What is expected — Give the count of lines below that include the word "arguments", and say nothing else.

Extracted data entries

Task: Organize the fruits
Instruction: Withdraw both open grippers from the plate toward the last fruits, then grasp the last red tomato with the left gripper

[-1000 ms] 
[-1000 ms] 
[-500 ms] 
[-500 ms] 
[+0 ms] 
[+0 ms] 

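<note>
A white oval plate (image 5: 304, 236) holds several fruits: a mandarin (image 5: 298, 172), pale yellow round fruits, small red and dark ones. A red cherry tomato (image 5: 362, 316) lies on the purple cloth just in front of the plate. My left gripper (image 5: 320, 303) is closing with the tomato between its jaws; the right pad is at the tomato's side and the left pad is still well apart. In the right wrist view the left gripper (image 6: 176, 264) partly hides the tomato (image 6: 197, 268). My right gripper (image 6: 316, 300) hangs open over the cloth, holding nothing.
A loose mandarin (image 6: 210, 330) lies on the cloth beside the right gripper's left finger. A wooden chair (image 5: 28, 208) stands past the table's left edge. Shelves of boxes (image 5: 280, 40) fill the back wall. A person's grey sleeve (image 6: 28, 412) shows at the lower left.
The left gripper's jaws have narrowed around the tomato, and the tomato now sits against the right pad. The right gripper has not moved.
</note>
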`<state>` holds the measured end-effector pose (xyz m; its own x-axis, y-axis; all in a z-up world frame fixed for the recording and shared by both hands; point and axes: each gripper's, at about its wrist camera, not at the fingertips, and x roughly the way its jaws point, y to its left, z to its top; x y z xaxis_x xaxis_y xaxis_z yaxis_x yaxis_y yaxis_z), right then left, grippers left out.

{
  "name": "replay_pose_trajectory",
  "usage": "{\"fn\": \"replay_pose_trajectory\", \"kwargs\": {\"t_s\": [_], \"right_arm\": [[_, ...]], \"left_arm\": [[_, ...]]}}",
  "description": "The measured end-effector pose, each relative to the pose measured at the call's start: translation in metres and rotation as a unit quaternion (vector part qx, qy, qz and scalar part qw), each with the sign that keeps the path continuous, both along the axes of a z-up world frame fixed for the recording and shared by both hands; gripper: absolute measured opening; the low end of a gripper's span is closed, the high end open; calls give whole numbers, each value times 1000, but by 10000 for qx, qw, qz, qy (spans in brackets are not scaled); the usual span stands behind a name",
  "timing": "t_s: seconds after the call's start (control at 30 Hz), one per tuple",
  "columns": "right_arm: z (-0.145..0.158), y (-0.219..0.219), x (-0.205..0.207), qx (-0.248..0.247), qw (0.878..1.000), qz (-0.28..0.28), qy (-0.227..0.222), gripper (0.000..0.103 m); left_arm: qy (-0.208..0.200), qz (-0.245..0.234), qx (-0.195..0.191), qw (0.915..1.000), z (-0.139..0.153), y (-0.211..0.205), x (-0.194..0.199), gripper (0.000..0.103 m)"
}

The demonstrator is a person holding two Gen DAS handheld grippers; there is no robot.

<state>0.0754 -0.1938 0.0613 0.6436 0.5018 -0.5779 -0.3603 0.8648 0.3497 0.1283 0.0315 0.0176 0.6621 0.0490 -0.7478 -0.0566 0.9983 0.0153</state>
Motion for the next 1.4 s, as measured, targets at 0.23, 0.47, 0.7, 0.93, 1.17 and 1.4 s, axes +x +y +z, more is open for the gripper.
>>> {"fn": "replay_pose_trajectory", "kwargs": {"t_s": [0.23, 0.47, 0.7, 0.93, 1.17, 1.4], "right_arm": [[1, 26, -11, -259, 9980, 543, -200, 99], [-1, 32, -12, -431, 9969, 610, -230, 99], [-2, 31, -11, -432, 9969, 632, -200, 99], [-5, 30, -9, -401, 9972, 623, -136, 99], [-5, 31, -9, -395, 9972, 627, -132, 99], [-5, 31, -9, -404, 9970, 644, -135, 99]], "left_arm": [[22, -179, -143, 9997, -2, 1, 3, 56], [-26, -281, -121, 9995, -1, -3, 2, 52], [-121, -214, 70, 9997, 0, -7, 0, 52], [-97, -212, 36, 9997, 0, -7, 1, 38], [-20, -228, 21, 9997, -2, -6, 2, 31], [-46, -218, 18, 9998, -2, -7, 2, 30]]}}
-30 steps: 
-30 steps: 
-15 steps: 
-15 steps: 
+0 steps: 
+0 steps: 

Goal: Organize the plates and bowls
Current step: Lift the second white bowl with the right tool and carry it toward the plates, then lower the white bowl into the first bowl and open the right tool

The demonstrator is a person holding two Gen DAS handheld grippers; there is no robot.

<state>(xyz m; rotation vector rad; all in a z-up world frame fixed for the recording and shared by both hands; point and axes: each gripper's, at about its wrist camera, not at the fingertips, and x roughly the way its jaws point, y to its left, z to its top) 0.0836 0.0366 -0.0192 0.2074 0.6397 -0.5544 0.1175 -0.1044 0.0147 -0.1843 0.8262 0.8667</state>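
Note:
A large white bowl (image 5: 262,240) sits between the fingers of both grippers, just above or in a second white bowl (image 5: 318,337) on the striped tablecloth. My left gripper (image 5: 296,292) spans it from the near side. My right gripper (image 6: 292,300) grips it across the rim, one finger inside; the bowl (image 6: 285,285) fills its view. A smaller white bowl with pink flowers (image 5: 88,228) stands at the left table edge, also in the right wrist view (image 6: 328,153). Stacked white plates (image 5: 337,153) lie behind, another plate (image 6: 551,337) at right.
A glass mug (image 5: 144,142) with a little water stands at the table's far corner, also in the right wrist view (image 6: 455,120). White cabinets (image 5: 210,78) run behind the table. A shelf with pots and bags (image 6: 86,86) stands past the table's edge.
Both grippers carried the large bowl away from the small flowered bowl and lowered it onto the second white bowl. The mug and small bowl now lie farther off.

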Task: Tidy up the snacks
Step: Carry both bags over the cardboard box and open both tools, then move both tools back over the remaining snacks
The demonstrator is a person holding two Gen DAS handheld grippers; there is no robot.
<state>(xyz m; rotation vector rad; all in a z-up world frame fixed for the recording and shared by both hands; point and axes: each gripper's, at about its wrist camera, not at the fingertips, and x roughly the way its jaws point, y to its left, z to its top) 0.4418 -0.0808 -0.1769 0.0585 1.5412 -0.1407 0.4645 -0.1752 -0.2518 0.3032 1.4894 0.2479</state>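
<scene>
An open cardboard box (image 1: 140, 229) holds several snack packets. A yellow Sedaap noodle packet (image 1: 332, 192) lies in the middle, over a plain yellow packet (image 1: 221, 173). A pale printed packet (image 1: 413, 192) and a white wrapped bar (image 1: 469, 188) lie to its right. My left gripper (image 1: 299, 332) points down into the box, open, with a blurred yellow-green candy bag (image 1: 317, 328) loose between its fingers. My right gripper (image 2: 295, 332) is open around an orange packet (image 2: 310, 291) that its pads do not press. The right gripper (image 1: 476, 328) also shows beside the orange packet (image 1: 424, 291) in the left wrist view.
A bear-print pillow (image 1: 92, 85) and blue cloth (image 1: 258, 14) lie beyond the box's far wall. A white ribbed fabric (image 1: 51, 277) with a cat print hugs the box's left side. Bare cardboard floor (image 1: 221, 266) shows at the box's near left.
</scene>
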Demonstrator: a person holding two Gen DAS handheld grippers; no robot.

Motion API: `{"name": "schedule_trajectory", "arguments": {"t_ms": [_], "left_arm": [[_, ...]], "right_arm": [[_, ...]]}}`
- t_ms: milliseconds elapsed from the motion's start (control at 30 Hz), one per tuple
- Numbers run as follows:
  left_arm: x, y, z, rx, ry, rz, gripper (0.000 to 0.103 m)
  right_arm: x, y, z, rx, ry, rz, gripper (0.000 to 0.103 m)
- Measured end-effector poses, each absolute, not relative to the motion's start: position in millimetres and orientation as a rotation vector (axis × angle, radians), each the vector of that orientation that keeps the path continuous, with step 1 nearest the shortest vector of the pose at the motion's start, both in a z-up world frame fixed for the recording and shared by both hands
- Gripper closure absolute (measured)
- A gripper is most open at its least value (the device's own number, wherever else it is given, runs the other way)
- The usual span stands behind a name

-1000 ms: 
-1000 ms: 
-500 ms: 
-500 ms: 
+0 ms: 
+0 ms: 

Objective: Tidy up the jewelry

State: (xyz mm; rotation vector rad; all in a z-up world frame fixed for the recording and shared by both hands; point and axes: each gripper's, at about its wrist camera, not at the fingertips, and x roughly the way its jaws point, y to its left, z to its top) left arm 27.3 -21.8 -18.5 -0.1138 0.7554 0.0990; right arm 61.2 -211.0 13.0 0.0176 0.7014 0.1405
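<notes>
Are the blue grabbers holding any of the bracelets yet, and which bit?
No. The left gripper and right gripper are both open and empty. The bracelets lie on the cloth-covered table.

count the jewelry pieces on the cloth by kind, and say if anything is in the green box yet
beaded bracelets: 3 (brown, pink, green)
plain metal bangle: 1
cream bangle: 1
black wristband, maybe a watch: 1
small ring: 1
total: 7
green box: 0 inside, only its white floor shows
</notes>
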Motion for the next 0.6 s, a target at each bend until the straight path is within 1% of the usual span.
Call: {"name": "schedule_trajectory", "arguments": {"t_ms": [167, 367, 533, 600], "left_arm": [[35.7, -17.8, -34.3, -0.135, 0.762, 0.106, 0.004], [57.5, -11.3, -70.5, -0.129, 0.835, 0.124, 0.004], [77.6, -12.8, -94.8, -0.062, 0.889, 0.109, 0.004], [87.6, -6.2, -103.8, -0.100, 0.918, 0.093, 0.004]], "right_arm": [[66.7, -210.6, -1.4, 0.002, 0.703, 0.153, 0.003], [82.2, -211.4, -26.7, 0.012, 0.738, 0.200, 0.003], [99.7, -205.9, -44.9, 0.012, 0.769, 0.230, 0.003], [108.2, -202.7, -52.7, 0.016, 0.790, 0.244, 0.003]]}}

Written response — 2